● Description of the task
The full listing should be set down exactly as it reads.

● Collected data
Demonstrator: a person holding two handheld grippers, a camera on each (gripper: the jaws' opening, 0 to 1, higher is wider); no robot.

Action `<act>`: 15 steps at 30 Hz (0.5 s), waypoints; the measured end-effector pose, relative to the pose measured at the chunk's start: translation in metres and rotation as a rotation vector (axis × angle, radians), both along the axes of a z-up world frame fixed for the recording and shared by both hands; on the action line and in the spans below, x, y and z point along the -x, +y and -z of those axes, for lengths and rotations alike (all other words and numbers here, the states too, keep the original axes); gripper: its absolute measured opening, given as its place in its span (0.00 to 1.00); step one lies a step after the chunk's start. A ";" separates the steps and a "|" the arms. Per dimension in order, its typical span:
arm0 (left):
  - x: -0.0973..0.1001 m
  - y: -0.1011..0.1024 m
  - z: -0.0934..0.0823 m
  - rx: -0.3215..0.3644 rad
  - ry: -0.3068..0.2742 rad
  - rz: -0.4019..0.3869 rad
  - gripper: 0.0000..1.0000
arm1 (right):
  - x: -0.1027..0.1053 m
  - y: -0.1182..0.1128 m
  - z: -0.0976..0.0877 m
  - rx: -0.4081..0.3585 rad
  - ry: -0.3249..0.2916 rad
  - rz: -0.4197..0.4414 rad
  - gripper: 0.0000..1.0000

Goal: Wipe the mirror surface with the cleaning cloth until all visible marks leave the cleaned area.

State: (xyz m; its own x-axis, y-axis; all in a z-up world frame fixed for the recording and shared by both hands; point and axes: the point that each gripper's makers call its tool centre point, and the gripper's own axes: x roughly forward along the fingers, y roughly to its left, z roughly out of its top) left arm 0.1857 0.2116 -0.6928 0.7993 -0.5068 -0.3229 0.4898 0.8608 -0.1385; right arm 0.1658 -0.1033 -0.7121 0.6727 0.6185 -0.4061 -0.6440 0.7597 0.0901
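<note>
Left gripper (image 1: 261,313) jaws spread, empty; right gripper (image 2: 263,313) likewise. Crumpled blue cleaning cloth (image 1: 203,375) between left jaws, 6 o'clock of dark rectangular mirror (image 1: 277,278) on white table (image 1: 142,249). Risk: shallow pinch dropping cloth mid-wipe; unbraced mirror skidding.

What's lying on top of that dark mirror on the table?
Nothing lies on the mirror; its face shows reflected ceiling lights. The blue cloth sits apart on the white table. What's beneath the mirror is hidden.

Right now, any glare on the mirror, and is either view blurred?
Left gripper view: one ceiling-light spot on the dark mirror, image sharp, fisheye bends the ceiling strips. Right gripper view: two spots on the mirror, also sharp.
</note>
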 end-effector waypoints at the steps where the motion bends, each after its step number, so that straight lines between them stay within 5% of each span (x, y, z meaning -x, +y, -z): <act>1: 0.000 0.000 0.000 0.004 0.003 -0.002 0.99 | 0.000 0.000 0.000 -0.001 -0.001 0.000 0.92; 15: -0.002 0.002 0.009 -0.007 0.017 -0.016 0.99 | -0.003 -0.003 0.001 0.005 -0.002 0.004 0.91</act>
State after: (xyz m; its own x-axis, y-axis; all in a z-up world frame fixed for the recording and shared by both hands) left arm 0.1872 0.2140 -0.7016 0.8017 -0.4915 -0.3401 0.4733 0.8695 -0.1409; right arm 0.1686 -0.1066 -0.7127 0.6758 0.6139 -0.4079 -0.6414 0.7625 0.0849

● Reply
Demonstrator: a person holding two handheld grippers, a camera on each (gripper: the jaws' opening, 0 to 1, higher is wider); no robot.

Action `<act>`: 15 steps at 30 Hz (0.5 s), waypoints; the measured end-effector pose, relative to the pose measured at the chunk's start: translation in metres and rotation as a rotation vector (axis × angle, radians), both along the axes of a z-up world frame fixed for the recording and shared by both hands; on the action line and in the spans below, x, y and z point along the -x, +y and -z of those axes, for lengths and rotations alike (all other words and numbers here, the states too, keep the original axes); gripper: its absolute measured opening, given as its place in its span (0.00 to 1.00); step one lies a step after the chunk's start. A ";" separates the steps and a "|" the arms. Per dimension in order, its typical span:
arm0 (left):
  - x: -0.0973..0.1001 m
  - y: -0.1011..0.1024 m
  - z: -0.0934..0.0823 m
  - rx: -0.3215..0.3644 rad
  - ry: -0.3068..0.2742 rad
  - rz: -0.4019..0.3869 rad
  - gripper: 0.0000..1.0000
arm1 (right):
  - x: -0.1027..0.1053 m
  - y: -0.1182..0.1128 m
  - z: -0.0976..0.0877 m
  - rx: -0.4081..0.3585 rad
  - ry: -0.3249..0.2916 rad
  - rz: -0.4197..0.4414 rad
  - gripper: 0.0000..1.0000

Goal: Wipe the mirror surface with the cleaning cloth until all visible marks leave the cleaned area.

State: (xyz m; its own x-axis, y-axis; all in a z-up world frame fixed for the recording and shared by both hands; point and axes: the point that each gripper's makers call its tool centre point, and the gripper's own axes: x roughly forward along the fingers, y roughly to its left, z roughly out of its top) left arm 0.1857 0.2116 -0.6928 0.7993 -0.5068 -0.3229 0.4898 0.8608 -0.1385; right arm 0.1658 -0.1033 -0.7121 0.6727 0.6185 -0.4061 -0.6440 0.7597 0.0901
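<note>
Left gripper (image 1: 261,313) jaws spread, empty; right gripper (image 2: 263,313) likewise. Crumpled blue cleaning cloth (image 1: 203,375) between left jaws, 6 o'clock of dark rectangular mirror (image 1: 277,278) on white table (image 1: 142,249). Risk: shallow pinch dropping cloth mid-wipe; unbraced mirror skidding.

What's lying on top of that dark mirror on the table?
Nothing lies on the mirror; its face shows reflected ceiling lights. The blue cloth sits apart on the white table. What's beneath the mirror is hidden.

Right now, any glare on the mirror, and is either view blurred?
Left gripper view: one ceiling-light spot on the dark mirror, image sharp, fisheye bends the ceiling strips. Right gripper view: two spots on the mirror, also sharp.
</note>
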 end-effector waypoints at the steps where the motion bends, each after its step number, so that straight lines between them stay within 5% of each span (x, y, z meaning -x, +y, -z): <act>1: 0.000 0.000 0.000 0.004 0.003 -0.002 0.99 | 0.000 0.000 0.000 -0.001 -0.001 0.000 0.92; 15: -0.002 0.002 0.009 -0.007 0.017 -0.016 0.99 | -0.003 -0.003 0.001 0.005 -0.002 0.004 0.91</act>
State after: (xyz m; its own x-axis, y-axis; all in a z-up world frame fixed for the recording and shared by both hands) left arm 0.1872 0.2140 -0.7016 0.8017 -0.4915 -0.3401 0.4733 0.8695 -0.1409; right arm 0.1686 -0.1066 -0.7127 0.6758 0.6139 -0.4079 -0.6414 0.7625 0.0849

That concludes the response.